25/03/2009 - 11h32
Concurso para dentista do programa Saúde da Família é contestado
O presidente do Superior
Tribunal de Justiça, ministro Cesar Asfor Rocha, indeferiu o pedido de
suspensão de liminar e de sentença (tipo de recurso) requerido pelo município
de Recife contra duas dentistas que haviam sido desclassificadas na prova de
títulos do concurso para cirurgião-dentista do programa Saúde da Família. Com
a decisão, o município fica obrigado a pontuar a especialização em endodontia
por ser compatível com o cargo pleiteado, além de restabelecer a posição das
candidatas na lista de classificação.
As candidatas participaram do concurso para o cargo de cirurgião-dentista do
município recifense com área de atuação nas unidades de Saúde da Família e
apresentaram, para contagem de pontos na prova de títulos, a especialização em
endodontia (ramo da odontologia que trata do diagnóstico e profilaxia das
doenças que afetam a polpa e a raiz dentária, tal como tratamento de canal).
Entretanto, de acordo com a municipalidade, a especialidade “foge
completamente aos procedimentos de atenção básica da assistência à saúde, por
ter seus procedimentos altamente especializados fora dos padrões de
atendimento em saúde coletiva”.
Desse modo, o município entendeu que não deveria aceitar a especialização e
desclassificou as candidatas, alegando que o edital do concurso previa a
vinculação direta de cursos, mestrados, aperfeiçoamentos e afins com as
atividades inerentes ao cargo ocupado. “O edital obriga apenas a considerar os
títulos pertinentes às atividades do cargo escolhido pelo candidato, ou seja,
o município de Recife, em interpretação razoável do edital, estabeleceu que
aceitava os títulos de especialista em saúde da família, saúde pública e
coletiva”.
O juiz de 1ª Vara da Fazenda Pública de Recife, após examinar os termos do
edital e concluir que havia irregularidade na interpretação que foi feita pelo
município, deferiu a tutela antecipada para determinar que a municipalidade e
o Instituto de Apoio à Fundação Universidade de Pernambuco (Iaupe) computassem
os 60 pontos referentes ao título de endodontia das candidatas,
reposicionando-as na lista de classificados.
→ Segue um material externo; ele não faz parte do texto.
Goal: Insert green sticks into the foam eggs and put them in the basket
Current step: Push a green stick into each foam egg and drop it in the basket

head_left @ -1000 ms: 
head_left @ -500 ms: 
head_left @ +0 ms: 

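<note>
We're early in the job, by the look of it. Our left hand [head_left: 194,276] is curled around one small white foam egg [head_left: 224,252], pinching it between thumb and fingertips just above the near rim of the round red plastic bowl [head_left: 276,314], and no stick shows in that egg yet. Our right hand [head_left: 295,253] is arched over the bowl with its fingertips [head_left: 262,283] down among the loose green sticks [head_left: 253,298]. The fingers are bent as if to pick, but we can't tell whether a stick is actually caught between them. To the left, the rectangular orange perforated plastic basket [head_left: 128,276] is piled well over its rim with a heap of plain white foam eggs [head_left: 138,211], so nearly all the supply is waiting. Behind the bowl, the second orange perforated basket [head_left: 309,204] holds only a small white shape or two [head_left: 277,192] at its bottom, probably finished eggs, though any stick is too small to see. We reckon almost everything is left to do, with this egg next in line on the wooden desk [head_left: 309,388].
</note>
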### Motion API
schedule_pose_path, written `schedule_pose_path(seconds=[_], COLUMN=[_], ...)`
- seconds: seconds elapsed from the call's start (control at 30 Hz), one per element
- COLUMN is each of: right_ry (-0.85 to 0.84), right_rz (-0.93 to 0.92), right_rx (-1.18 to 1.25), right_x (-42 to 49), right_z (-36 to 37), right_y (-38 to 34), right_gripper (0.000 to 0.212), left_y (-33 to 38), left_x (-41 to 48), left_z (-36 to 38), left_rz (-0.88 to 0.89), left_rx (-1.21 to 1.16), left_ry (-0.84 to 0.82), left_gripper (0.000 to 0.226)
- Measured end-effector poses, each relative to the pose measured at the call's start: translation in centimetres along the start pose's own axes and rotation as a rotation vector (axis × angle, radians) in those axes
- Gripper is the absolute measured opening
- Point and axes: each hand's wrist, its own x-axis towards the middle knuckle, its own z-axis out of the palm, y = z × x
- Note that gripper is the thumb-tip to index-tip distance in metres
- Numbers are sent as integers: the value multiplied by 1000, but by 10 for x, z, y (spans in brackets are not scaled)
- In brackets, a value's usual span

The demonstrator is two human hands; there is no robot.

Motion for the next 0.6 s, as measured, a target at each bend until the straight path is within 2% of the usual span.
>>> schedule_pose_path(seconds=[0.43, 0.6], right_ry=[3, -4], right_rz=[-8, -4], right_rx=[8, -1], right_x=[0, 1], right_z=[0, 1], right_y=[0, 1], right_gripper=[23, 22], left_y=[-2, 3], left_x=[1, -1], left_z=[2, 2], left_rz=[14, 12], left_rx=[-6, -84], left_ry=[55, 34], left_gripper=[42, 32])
Inconformado, o município recorreu ao STJ com o pedido de suspensão da liminar
e de sentença, alegando lesão à ordem pública e “afronta à ordem processual”,
uma vez que a ação deveria ter sido extinta sem julgamento do mérito por
faltarem peças essenciais ao processo (pedido de citação na inicial dos
litisconsortes passivos necessários).
Mas o ministro Asfor Rocha não acolheu os argumentos apresentados pela defesa
do município de Recife. Segundo o magistrado, a análise dos autos não
caracteriza a possibilidade de grave lesão à ordem, à saúde, à segurança e à
economia públicas, “tendo em vista que as participantes do concurso público
estariam capacitadas profissionalmente para exercer a função para qual se
candidataram”.
Em seu despacho, o ministro transcreveu trechos da decisão de um recurso
favorável às candidatas, concluindo pelo indeferimento do pedido: “Não se
mostra coerente o fundamento utilizado pela comissão do concurso ao não
atribuir pontuação às candidatas agravadas, qual seja, a inexistência de
correlação direta entre o curso de especialização em endodontia com o cargo de
cirurgião-dentista, haja vista que este título de especialista é pertinente ao
exercício das atribuições do referido cargo, soando estranho afirmar que as
dentistas agravadas possuam título incompatível com a sua área de atuação.”